Enlightenment is also denoted on other wall, not through the physicality of light, but through the illumination brought forward by literature and knowledge. Described by the artist as ‘readings’, the piece is a series of nine triptychs, each constituted of a book or magazine, a single photograph of the artist reading that publication, and a short explanatory text typewritten on graph paper. The first action took place in February 2013, when walking through the streets of Paris he read Hélio Oiticica’s ‘Aspiro ao Grande Labirinto’ (“I aspire to the great labyrinth”) from cover to cover. The triptychs chosen for this exhibition include ‘Towards dialogue, through fire’ (2014), which accounts his reading of ‘Letters 1964-74’ by Lygia Clark and Hélio Oiticica, and ‘Towards Dematerialization’ (2014), in which de Paula read ‘Six Years: The Dematerialization of the Art Object’ by Lucy Lippard. The series also includes other triptychs with extremely suggestive titles such as ‘towards other perception’, ‘towards other urbanization’ and ‘towards another political geography’. To make them, de Paula wandered around urban and non-urban landscapes drifting along with readings whose contents don’t seem to have been chosen at random, but are rather clues to understand his artistic practice. In ‘Aspiro ao Grande Labirinto’ Oiticica states his view about what an object would be, reaffirming his belief that “the most important proposition of the object makers, would be to achieve a new perceptual behaviour, created through the increasing participation of the viewer, culminating with the overcoming of the object as the end of the aesthetic expression.”
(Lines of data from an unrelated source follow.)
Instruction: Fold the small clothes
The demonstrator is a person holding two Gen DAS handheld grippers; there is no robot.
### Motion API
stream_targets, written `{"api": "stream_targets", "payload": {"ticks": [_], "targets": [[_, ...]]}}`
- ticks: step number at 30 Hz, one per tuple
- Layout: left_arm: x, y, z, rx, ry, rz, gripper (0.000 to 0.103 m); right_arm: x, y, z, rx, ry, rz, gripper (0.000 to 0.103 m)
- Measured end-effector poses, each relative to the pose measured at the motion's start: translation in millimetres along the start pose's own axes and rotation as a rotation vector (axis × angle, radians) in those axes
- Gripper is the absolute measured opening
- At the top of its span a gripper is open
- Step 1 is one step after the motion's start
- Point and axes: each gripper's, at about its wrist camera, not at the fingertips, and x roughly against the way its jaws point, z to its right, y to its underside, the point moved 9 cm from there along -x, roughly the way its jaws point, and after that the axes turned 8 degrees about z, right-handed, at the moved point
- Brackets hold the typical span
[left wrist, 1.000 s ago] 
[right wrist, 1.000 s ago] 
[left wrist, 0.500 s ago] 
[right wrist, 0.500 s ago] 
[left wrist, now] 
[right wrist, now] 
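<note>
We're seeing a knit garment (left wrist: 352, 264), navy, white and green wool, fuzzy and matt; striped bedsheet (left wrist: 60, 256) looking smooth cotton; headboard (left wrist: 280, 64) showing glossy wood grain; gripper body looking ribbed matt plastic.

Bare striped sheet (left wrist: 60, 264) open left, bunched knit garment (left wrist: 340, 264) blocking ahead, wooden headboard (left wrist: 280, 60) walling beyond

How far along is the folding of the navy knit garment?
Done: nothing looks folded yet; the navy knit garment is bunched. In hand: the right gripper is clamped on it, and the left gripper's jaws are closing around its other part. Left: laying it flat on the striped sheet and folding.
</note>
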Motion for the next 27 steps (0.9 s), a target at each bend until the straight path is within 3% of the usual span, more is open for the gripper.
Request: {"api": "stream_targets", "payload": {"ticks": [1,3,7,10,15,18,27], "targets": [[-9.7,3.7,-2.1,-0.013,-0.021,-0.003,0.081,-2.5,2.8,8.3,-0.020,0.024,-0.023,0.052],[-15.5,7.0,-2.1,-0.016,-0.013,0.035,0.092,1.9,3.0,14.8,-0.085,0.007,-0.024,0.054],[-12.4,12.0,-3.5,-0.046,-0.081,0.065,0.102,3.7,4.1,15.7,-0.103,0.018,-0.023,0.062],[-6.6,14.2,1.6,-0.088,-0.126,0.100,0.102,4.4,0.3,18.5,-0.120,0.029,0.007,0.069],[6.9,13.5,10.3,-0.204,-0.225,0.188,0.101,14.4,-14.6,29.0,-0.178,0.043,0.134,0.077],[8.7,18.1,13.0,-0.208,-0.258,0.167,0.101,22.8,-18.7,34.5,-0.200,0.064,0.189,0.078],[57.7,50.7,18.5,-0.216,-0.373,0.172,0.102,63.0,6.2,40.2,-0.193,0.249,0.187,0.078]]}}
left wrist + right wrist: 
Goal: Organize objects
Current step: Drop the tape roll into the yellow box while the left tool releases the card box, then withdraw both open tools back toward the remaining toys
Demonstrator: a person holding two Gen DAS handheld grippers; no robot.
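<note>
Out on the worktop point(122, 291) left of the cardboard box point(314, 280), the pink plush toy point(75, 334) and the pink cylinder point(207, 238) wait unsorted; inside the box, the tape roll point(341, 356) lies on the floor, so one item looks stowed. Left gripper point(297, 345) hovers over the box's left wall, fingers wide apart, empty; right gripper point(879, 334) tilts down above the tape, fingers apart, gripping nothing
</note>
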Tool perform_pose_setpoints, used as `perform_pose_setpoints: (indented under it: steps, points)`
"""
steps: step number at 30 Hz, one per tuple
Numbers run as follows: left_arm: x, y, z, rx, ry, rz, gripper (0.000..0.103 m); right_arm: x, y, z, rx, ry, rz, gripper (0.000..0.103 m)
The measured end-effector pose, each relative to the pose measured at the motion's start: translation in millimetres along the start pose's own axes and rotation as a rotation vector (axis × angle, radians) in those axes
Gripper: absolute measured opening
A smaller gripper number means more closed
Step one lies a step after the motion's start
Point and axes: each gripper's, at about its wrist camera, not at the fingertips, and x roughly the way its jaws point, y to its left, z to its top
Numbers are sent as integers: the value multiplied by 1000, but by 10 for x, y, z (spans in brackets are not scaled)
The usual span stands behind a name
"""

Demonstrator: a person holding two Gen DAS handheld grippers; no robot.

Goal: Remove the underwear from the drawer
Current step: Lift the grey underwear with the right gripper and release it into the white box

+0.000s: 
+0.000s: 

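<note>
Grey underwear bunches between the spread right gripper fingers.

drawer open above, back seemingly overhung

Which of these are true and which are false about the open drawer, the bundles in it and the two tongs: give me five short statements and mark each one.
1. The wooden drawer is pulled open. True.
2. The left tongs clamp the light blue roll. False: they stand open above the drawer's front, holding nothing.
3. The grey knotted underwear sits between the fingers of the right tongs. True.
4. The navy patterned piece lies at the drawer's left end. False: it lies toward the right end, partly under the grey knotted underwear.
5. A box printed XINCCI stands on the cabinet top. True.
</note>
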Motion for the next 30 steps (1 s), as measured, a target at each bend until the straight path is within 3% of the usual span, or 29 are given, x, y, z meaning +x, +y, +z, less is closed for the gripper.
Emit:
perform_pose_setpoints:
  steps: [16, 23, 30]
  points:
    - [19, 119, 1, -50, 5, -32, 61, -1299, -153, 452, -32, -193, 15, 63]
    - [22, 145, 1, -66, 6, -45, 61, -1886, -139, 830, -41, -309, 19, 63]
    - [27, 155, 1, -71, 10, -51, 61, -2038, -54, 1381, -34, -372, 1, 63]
This proposition seems to resonate throughout de Paula’s work, his pieces being either vestiges of actions he performed rather than things he produced in studio, or materials displaced and subverted which only become artworks with the active participation of the viewers. De Paula’s art is still made of objects, but its significance resides outside of them, moving towards dematerialisation as the title of other triptych suggests. In a formal sense though, some of his artworks could perhaps be called performative installations or performative sculptures. In different ways the three works on show seem to be imbued with a certain performative quality, which through the actions of the artist – and sometimes the actions of the observers – intersect time flow and spatial arrangements.

In both ‘Crux’ and the triptych works, the concretisation of the work and the subjectivity of the aesthetic reflection are dependent upon the persistent presence of the body of an active – or sometimes contemplative, spectator. Time is nevertheless absolutely essential to create a place where the potential aesthetic experience can be fully realised.

This place is the space of relations – between object, public, artist and other agents involved in the creative process – to which the artist wants to draw the audience, since it is just there that his work is illuminated and acquires relevance. As the exhibition title suggests, the objects created by de Paula might be of transitory and ephemeral state, but the actions that produce them have rather permanent effects. Echoing through the artworks, and going beyond them, are attitudes, intentions, positions, relations that invoke the anti-art Hélio Oiticica talked about, the emergence of a collective expression which will give new creative vitality to the human experience, placing life in the centre of art.